J’entends souvent dire que la Belgique se contente de suivre ce que fait la France en matière de lutte contre la pandémie et de reconfinement. Ce n »est pas tout à fait juste. La preuve, en Belgique, les librairies restent ouvertes alors qu’en France, elles sont fermées. Ce qui prouve qu’en Belgique, nous n’avons pas choisi d’assigner le soi-disant superflu.
Entre Danone et Voltaire, la Belgique a fait le choix de garder aussi Voltaire et tant mieux. En revanche, le point commun entre nos deux pays dans ce triste reconfinement, c’est que les commerces sont fermés mais avec une variante par rapport au confinement saison 1.
Ici, les grandes surfaces sont priées de condamner leurs rayons qui ne comportent pas des produits essentiels. L’idée étant d’avoir une équité et d’éviter que les grandes surfaces ne fassent une concurrence déloyale aux petits commerçants et autres boutiques spécialisées dans la vente de jouets par exemple. Inutile de vous dire que si c’est compréhensible, ce genre de décision rend fou les gérants de supermarchés.
D’abord, parce qu’ils doivent définir précisément les produits non essentiels. Rien que ça, c’est parfois un casse-tête. Ensuite, il y a la logistique qu’il faut adapter, il y a parfois moins d’un mètre entre un maquillage – produit non essentiel et donc interdit – et un produit d’hygiène – donc essentiel et non interdit.
Et puis, que faire des personnes qui s’occupent de ces rayons non essentiels ? Les mettre au chômage ou les réaffecter ? Heureusement, ce qui sauvera sans doute les supermarchés, c’est que les rayons non alimentaires avaient perdu de l’importance dans leur chiffre d’affaires au fil du temps, à cause notamment de la concurrence du e-commerce.
Et justement, la grande crainte des commerçants, au-delà de perdre de précieuses semaines à la veille des fêtes – notamment les magasins de jouets qui font l’essentiel de leur chiffres d’affaires entre la Saint Nicolas et la Noël- c’est de voir Amazon et ces petits frères, Bol.com ou Cool Blue prendre des parts de marché à tous ces commerces.

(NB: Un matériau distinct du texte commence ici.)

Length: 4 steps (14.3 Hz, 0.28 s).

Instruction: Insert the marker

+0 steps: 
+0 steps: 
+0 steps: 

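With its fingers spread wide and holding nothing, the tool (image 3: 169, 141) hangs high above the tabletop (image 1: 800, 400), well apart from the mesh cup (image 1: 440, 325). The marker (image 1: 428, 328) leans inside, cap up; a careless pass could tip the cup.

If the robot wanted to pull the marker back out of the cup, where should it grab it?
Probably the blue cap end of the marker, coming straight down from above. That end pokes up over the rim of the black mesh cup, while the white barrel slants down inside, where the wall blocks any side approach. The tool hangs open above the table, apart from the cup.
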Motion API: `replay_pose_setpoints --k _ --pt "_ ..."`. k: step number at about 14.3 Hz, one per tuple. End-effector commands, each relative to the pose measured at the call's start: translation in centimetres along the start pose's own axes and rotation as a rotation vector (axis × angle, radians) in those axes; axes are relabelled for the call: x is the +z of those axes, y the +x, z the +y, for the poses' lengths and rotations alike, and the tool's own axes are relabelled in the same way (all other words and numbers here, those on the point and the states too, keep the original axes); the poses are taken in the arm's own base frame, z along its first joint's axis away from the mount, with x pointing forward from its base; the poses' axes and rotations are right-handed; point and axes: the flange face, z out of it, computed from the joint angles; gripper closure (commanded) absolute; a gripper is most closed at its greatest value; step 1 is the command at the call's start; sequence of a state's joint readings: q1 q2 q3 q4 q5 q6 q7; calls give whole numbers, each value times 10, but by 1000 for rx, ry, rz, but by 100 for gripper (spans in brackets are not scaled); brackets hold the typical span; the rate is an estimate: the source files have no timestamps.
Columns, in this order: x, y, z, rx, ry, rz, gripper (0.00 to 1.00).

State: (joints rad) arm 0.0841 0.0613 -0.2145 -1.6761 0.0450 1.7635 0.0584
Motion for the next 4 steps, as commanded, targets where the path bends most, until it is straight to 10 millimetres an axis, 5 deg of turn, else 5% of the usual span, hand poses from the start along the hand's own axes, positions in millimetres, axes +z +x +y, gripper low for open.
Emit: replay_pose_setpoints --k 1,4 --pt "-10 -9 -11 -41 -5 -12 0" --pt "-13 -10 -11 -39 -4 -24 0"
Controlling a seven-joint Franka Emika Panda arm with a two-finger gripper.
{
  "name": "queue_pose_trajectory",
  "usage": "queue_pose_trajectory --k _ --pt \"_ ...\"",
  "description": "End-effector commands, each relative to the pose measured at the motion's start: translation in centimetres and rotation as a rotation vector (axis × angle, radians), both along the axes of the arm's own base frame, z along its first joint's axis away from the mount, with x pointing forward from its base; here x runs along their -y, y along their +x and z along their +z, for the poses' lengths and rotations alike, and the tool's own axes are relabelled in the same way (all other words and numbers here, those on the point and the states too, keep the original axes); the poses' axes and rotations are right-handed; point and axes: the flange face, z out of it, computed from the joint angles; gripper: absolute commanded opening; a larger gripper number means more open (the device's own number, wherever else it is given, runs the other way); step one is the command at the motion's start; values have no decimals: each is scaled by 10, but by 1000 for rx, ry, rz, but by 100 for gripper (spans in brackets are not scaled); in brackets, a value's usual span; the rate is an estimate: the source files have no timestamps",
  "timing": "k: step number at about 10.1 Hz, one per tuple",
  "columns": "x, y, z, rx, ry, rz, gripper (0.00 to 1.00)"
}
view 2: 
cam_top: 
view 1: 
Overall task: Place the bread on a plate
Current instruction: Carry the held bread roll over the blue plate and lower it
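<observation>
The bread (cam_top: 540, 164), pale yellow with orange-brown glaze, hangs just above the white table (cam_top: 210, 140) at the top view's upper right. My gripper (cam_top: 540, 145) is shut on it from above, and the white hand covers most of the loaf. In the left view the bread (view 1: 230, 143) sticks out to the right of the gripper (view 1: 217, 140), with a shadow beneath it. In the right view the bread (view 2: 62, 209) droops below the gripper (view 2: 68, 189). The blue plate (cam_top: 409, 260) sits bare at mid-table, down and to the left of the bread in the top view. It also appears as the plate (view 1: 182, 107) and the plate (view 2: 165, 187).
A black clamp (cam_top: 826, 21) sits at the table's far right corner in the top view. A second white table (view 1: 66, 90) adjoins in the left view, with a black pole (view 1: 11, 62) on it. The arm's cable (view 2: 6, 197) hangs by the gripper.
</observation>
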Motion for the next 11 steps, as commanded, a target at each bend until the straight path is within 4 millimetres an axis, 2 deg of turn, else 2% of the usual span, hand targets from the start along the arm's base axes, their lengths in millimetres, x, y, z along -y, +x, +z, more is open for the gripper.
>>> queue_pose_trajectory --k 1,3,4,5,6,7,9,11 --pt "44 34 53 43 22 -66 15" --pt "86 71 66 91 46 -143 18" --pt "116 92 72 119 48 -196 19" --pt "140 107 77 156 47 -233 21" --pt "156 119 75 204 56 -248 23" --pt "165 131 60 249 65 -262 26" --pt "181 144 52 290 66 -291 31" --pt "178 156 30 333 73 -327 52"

La crainte est légitime face à l’ogre Amazon. Mais à l’inverse du premier confinement, nos commerçants – du moins ceux qui tiennent encore debout – ne partent plus d’une page blanche, les plus dynamiques d’entre eux ont fourbi leurs armes, tiré les leçons du premier confinement et investi dans la digitalisation. Et grâce aux retraits des commandes en magasin, ces commerçants ont une soupape. Elle est maigre mais elle existe quand même.
C’est fou comme le monde change. Hier, lors du premier confinement, les supermarchés étaient considérés comme nos héros. Et aujourd’hui, ils changent de statut et deviennent les concurrents déloyaux de nos petits commerçants. Pourtant, les caissières n’ont pas changé de boulot mais le regard porté sur elles n’est déjà plus le même. Décidément, cette pandémie a l’art de renverser nos certitudes.